Rounding confidence deduction
Projects report a confidence deduction to adjust for uncertainty estimates of onsite carbon stocks. We identified three projects where the confidence deduction has been rounded, causing differences between ARBOCReported and ARBOCCalculated.
Harvest
We struggled to exactly replicate the crediting calculation in the following three cases that share two attributes: (i) significant harvesting in the project scenario combined with (ii) first reporting periods (RP1) of longer than one year. The longer reporting periods pose trouble because they introduce the possibility that the baseline wood products components (IFM-7 and IFM-8) need to be prorated. Prorating adds an extra difficulty because some project OPDRs reported the prorated values of IFM-7 and IFM-8, while others report the annual values, but appear to use prorated values in their underlying ARBOC calculations. Given the possibility of other reporting errors, this extra “degree of freedom” complicates reproducing ARBOCReported. Getting baseline wood products correct is important because of how the protocol treats leakage when wood products generated in the harvest scenario exceed wood products generated in the counterfactual baseline scenario. Getting leakage calculations correct is further complicated by potential differences in the quality/composition of wood products in the product vs baseline scenario. Combined together, these discrepancies make it difficult to recreate the issuance calculations with a high degree of confidence.
In all cases we get ARBOCCalculated exceeding ARBOCReported, meaning there is little likelihood of over-issuance. Ideally, the need to prorate IFM-7 and IFM-8 should not be required to recreate issuance calculations, but current CARB reporting requirements do not appear to strictly enforce the time horizon over which IFM-7 and IMF-8 are reported in annual OPDRs.
Errors under 25 ARBOCs that might explained by confidence deduction rounding
All these projects have smaller differences in ARBOCReported as compared to ARBOCCalculated. However, all these projects also have a confidence deduction greater than 0. Therefore, we cannot rule out that rounding of the confidence deduction is the source of the difference.

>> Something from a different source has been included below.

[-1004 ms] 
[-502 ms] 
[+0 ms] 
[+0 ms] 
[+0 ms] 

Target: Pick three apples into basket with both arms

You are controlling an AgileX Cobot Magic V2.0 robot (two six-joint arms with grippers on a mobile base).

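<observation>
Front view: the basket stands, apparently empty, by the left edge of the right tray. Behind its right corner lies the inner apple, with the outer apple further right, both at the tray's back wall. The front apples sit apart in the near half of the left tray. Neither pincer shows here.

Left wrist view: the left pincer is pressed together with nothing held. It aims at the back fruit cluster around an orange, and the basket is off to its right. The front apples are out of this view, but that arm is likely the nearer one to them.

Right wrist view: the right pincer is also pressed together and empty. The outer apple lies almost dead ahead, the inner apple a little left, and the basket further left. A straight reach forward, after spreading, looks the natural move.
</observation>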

Differences reported below have been rounded.
Errors under 25 ARBOCs that cannot be explained by confidence deduction rounding
This project is off by precisely two. Likely a data entry issue somewhere in the OPDR.
De minimis errors (< 2 ARBOC) that can be explained by leakage/CD rounding
All these projects have even smaller differences in ARBOCReported as compared to ARBOCCalculated. However, all these projects also have a confidence deduction greater than 0. Therefore, we cannot rule out rounding of the confidence dedication as the source of the difference.
Errors of less than or equal to two, not explained by confidence deduction
These are projects where the confidence deduction of the first reporting period is zero. That means rounding cannot fully explain the difference. It’s still possible that intermediate rounding of leakage on wood products could partially explain these differences.
Appendix 2: Classification labels
Here we provide species composition and output of our classifier (described above in “Classification algorithm”) for all of the 65 projects included in the crediting error analysis reported in Figure 3. For brevity, we exclude listings in the “Project species” and “Forest type classification” columns that fall below 10% from this table; however, all digitized listings are used in the underlying analysis and available as part of our public data.
Footnotes
↵1 Assessment areas span the entire geography of their supersection. Despite the name, they represent not a geographic subset of areas but a subset of forest types that protocol developers deemed to have similar ecological and economic attributes.